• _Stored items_
Segment Open
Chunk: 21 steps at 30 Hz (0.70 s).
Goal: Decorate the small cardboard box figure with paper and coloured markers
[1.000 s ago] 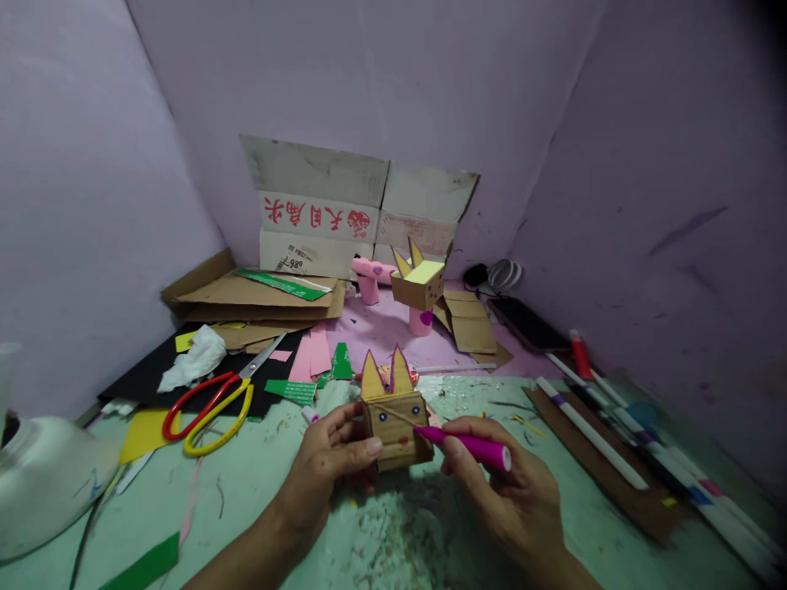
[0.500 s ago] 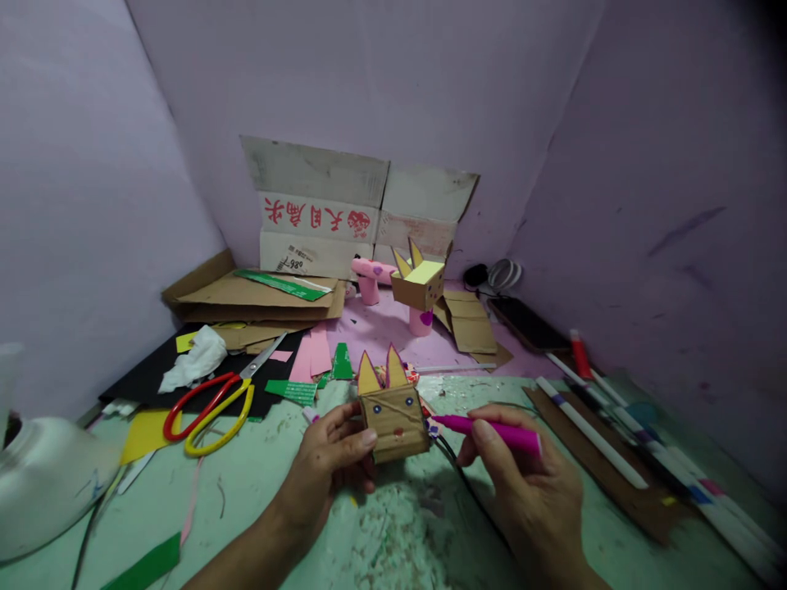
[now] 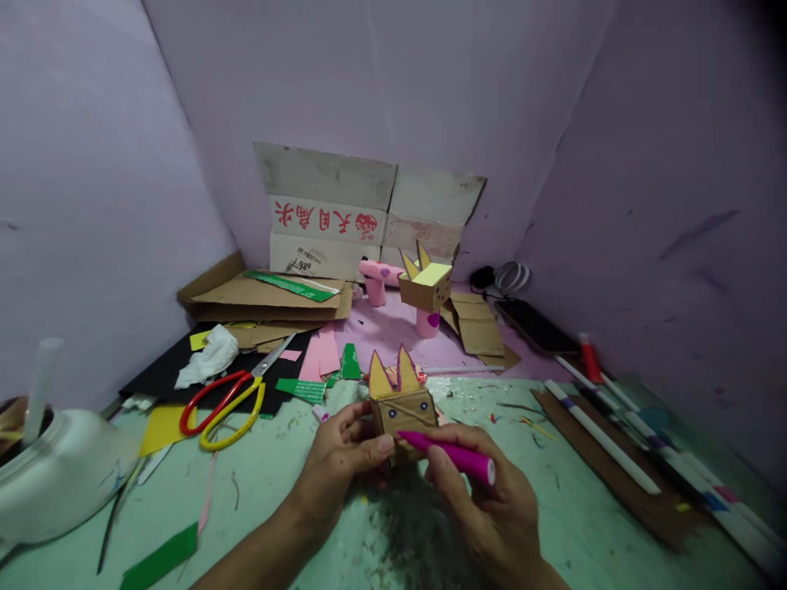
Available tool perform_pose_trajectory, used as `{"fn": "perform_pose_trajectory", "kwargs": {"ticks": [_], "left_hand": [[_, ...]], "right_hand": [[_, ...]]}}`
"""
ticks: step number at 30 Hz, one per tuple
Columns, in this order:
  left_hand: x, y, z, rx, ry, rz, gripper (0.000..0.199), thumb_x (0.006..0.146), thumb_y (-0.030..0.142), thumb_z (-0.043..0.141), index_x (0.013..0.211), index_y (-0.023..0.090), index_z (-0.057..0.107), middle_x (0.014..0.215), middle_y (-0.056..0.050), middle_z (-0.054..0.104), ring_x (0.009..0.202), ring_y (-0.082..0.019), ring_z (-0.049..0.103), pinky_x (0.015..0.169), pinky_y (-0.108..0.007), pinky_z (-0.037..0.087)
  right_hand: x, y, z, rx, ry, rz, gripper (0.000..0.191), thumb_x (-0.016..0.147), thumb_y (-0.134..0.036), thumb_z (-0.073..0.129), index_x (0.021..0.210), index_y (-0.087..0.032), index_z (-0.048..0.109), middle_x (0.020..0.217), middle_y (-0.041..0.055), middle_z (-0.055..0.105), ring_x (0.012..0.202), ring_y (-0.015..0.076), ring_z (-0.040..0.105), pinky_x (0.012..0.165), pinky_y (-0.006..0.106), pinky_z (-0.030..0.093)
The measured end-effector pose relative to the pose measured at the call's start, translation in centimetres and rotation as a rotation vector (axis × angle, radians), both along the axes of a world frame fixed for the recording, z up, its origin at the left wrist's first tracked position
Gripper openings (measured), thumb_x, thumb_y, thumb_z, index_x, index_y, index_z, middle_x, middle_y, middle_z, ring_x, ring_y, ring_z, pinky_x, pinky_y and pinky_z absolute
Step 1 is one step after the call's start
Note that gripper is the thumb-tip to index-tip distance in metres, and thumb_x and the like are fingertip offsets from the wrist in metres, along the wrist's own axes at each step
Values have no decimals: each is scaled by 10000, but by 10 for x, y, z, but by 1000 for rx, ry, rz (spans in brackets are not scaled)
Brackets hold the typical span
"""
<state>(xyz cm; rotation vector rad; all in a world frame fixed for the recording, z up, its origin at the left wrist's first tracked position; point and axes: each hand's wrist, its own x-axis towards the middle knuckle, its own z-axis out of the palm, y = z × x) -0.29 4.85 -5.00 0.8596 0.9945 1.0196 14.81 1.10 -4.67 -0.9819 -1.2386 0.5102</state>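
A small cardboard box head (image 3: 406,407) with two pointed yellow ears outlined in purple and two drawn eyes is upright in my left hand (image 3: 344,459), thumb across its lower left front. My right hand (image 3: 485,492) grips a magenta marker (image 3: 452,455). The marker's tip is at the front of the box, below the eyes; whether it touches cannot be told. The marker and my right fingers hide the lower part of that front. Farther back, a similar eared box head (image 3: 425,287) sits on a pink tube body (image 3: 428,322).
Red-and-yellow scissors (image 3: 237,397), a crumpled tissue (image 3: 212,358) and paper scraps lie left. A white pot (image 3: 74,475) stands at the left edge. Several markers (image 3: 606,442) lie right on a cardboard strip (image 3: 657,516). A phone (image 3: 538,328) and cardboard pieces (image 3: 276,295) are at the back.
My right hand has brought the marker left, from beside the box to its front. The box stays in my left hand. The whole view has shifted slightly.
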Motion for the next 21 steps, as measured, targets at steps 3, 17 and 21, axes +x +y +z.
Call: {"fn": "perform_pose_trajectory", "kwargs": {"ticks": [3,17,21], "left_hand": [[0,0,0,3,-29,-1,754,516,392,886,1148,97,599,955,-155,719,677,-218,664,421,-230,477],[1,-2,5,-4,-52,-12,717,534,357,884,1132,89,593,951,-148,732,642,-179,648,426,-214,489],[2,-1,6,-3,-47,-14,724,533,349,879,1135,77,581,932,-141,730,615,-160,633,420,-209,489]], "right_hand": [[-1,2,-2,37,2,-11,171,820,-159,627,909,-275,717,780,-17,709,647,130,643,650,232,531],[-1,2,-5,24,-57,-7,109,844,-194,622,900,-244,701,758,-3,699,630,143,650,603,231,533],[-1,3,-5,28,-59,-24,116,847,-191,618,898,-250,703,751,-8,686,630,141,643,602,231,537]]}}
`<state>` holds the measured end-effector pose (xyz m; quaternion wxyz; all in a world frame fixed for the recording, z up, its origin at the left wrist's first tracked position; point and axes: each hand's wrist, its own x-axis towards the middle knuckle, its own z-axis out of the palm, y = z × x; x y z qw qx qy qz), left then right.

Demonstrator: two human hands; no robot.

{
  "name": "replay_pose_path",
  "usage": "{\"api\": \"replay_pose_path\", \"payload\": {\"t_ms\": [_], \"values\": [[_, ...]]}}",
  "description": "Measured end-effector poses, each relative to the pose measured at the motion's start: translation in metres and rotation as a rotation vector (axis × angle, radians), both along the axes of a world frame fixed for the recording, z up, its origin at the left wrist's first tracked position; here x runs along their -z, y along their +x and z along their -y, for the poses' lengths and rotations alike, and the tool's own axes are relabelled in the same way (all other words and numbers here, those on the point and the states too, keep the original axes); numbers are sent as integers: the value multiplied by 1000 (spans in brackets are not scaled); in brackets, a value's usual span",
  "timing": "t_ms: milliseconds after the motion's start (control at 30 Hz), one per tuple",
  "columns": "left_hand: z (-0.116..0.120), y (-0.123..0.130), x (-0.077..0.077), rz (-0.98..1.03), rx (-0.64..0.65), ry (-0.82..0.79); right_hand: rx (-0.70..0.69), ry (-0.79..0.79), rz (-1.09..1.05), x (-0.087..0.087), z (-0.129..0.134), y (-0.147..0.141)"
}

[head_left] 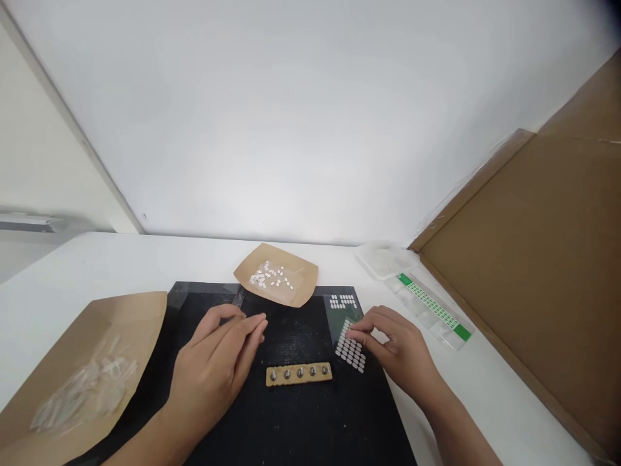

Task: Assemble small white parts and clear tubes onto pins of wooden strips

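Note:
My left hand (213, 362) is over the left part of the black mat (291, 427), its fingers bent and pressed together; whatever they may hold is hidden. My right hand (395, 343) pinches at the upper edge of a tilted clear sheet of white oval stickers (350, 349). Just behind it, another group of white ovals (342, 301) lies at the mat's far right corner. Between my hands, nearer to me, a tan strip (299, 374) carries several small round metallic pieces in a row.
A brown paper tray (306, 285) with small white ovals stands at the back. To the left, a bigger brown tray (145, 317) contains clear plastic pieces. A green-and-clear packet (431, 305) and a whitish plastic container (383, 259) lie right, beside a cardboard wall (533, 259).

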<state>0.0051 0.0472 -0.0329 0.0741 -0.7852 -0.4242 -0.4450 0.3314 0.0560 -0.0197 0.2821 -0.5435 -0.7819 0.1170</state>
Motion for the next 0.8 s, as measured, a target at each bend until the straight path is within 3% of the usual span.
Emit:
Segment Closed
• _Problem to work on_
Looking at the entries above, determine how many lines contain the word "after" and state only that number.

• _Your solution_
2